Autrefois l’Élephant et le Rinoceros En dispute du pas et des droits de l’Empire, Voulurent terminer la querelle en champ clos. Le jour en étoit pris, quand quelqu’un vint leur dire Que le Singe de Jupiter, Portant un Caducée, avoit paru dans l’air. Ce Singe avoit nom Gille, à ce que dit l’Histoire. Aussi-tôt l’Élephant de croire Qu’en qualité d’Ambassadeur Il venoit trouver sa Grandeur. Tout fier de ce sujet de gloire, Il attend Maître Gille, et le trouve un peu lent À lui presenter sa créance. Maître Gille enfin en passant Va saluër son Excellence. L’autre étoit préparé sur la légation ; Mais pas un mot : l’attention Qu’il croïoit que les Dieux eussent à sa querelle N’agitoit pas encor chez eux cette nouvelle. Qu’importe à ceux du Firmament Qu’on soit Mouche ou bien Élephant ? Il se vid donc reduit à commencer lui-même. Mon cousin Jupiter, dit-il, verra dans peu Un assez beau combat de son Trône suprême. Toute sa Cour verra beau jeu. Quel combat ? dit le Singe avec un front severe. L’Élephant repartit : Quoi vous ne sçavez pas Que le Rinoceros me dispute le pas ? Qu’Élephantide a guerre avecque Rinocere ? Vous connoissez ces lieux, ils ont quelque renom. Vraiment je suis ravi d’en apprendre le nom, Repartit Maître Gille, on ne s’entretient guere De semblables sujets dans nos vastes Lambris.
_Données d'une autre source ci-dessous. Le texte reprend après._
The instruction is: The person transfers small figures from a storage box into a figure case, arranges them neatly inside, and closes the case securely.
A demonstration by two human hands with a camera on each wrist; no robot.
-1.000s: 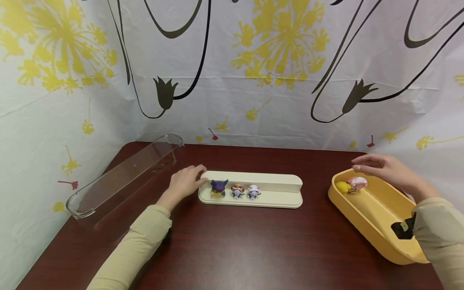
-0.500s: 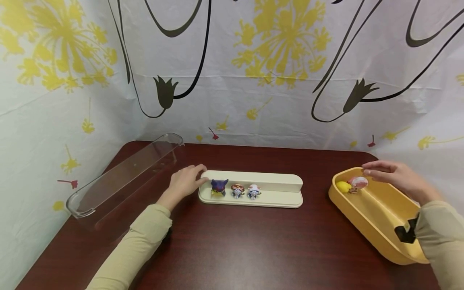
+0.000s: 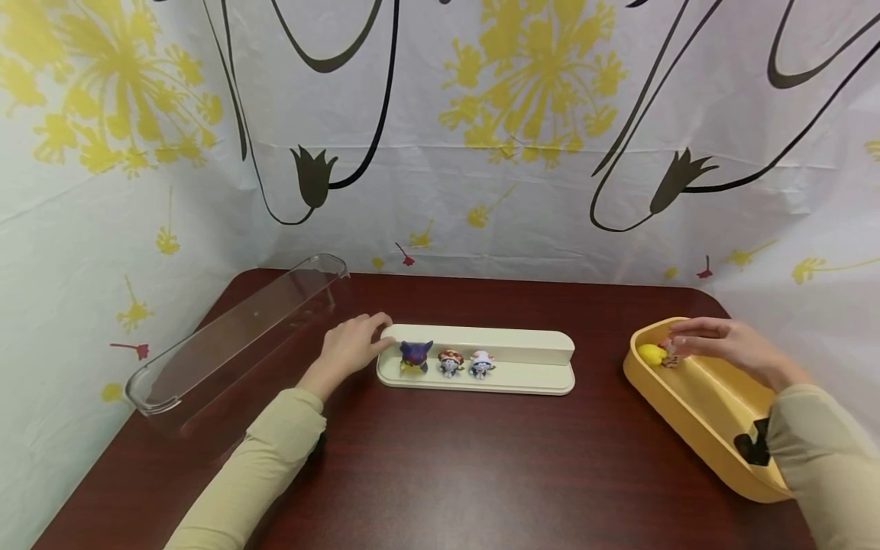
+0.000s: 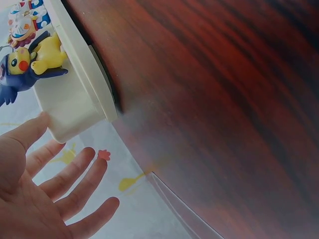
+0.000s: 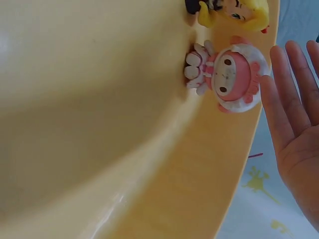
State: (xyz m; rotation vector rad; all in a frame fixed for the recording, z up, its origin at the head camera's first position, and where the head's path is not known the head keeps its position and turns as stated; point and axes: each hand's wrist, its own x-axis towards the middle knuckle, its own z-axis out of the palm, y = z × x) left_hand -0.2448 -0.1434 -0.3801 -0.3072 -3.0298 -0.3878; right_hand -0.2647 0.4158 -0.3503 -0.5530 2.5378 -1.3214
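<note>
My left hand (image 3: 351, 345) rests at the left end of a long cream display base (image 3: 522, 373). In the left wrist view its thumb (image 4: 35, 127) touches the base's corner, and the other fingers spread out loosely. Three figurines stand on the base: one in a dark purple eared hood with a yellow body (image 3: 415, 356), one in a red-patterned hat (image 3: 451, 363) and one in a white hat (image 3: 481, 364). My right hand (image 3: 739, 349) hovers over a yellow tub (image 3: 677, 416), fingers extended. Right beside its fingertips is a pink-and-white hooded figurine (image 5: 234, 74), next to a yellow-haired one (image 5: 249, 12).
A clear plastic cover (image 3: 241, 336) lies slanted along the table's left side. The dark red-brown table (image 3: 481, 466) runs back to a patterned white curtain (image 3: 426, 191), which also hangs at both sides. A black device (image 3: 754, 443) sits at my right wrist.
The right hand first drew slightly right, then came back left and lower into the tub, covering much of the pink figurine in the head view. My left hand has stayed at the base.
</note>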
L’Élephant honteux et surpris Lui dit : Et parmi nous que venez-vous donc faire ? Partager un brin d’herbe entre quelques Fourmis. Nous avons soin de tout : Et quant à vôtre affaire, On n’en dit rien encor dans le conseil des Dieux. Les petits et les grands sont égaux à leurs yeux.